Copy every line of the data that contains the string "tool".

════

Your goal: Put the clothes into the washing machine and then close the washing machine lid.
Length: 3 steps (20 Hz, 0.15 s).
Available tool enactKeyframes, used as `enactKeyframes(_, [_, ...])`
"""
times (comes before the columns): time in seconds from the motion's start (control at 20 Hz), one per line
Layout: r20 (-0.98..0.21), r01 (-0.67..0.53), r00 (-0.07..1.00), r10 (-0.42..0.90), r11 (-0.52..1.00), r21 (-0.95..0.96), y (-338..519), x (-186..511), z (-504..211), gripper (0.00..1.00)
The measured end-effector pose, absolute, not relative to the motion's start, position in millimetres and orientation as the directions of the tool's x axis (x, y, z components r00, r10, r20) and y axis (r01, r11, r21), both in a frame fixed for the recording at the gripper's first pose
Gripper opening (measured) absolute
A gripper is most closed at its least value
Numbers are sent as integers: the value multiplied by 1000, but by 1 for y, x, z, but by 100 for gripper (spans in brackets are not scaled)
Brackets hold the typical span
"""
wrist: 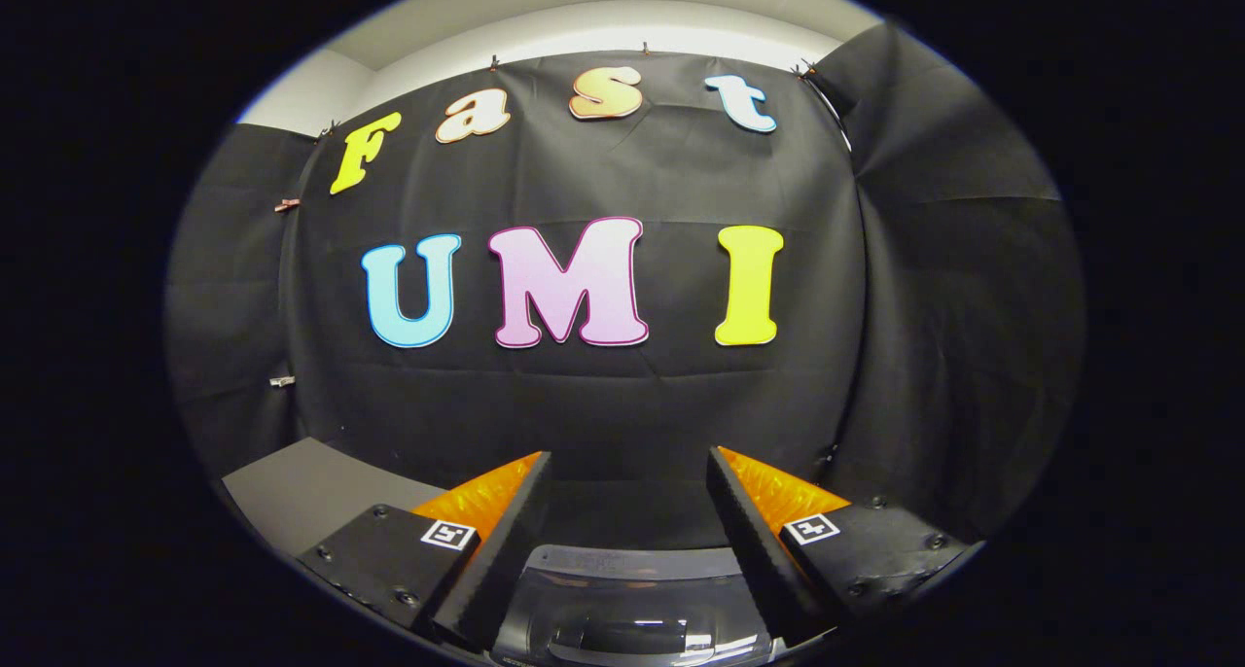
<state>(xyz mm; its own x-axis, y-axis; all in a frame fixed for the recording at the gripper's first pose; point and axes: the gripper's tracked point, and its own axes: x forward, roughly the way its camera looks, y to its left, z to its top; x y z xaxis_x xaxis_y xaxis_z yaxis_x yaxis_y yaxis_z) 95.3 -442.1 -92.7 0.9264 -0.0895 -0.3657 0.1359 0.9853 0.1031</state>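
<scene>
My gripper (627,468) is spread wide, 2 fingers (506,541) well apart, nothing between them, nothing touched. I'm holding no clothes. Each finger base carries 1 square marker tag (447,534). Below and between the fingers sits the washing machine (622,609), seen from above: dark glossy lid (627,633) with a paler grey strip along its far edge, light reflections on the glass. Can't tell if the lid is fully closed or what's inside. The machine is close under my fingertips, not in contact. Beyond the fingers hangs the black cloth wall (603,404). A grey surface (292,492) lies off to the left, beside my left finger.
</scene>
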Motion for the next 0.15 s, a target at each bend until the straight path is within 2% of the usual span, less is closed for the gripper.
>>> enactKeyframes(0.15, [-362,133,928,-88,986,101,-442,97,-91,99])
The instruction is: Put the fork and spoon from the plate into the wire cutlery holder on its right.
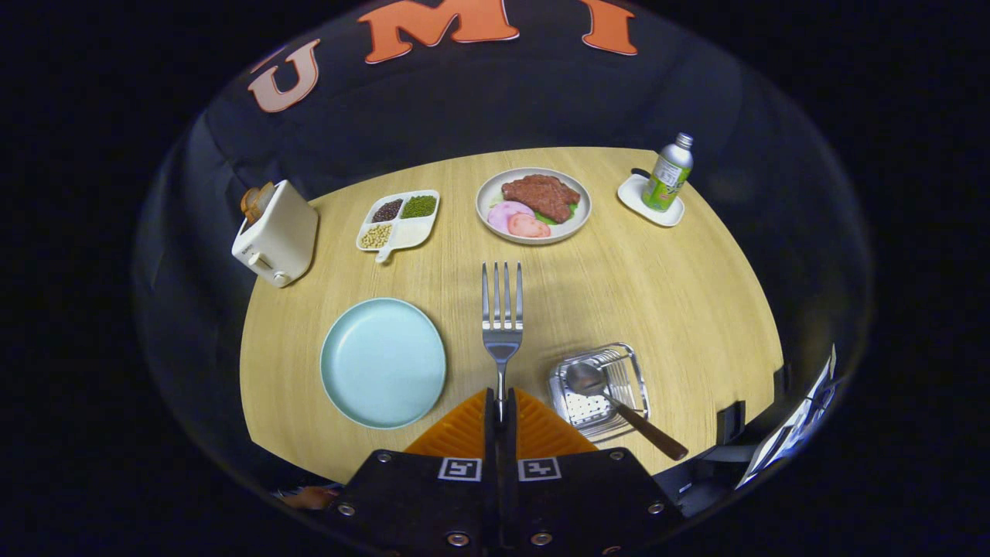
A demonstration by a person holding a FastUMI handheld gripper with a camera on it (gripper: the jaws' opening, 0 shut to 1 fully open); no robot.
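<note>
My gripper (pixel 501 414) is shut on the handle of a steel fork (pixel 502 317). The fork sticks straight out ahead of the orange fingers (pixel 464 429), tines pointing away, held above the wooden table (pixel 657 294). To the left of the fingers lies the light blue plate (pixel 383 362), with nothing on it. Just to the right of the fingers sits the wire cutlery holder (pixel 599 387). A spoon (pixel 611 398) lies in it, bowl inside and brown handle sticking out over the near rim.
At the far side stand a white toaster (pixel 276 236) with bread, a divided dish of beans (pixel 398 219), a plate of meat (pixel 534 205) and a green bottle (pixel 669 174) on a white saucer (pixel 642 203).
</note>
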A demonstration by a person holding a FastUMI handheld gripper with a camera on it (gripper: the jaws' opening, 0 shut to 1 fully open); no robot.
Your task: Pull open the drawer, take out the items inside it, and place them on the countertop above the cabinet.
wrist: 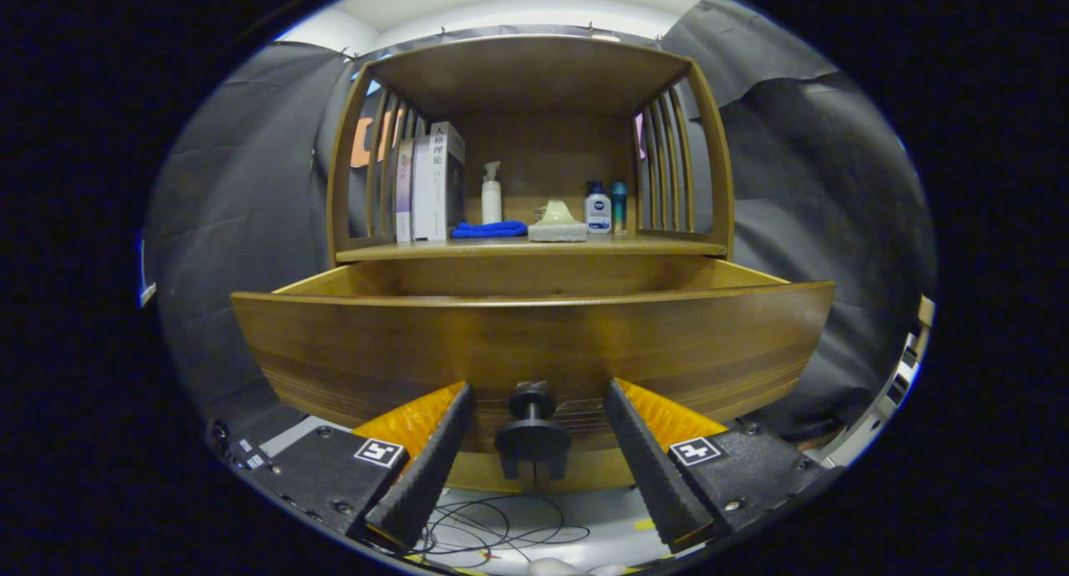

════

(Solution for this task)
Available tool enactKeyframes, used as `enactKeyframes(_, [_, ...])`
The measured end-effector pose, absolute, not relative to the motion's start, position in millimetres and orientation as the directions of the tool's x axis (x, y, z components r00, r10, r20) and y axis (r01, r11, r21), both in a frame fixed for the recording at the gripper's first pose

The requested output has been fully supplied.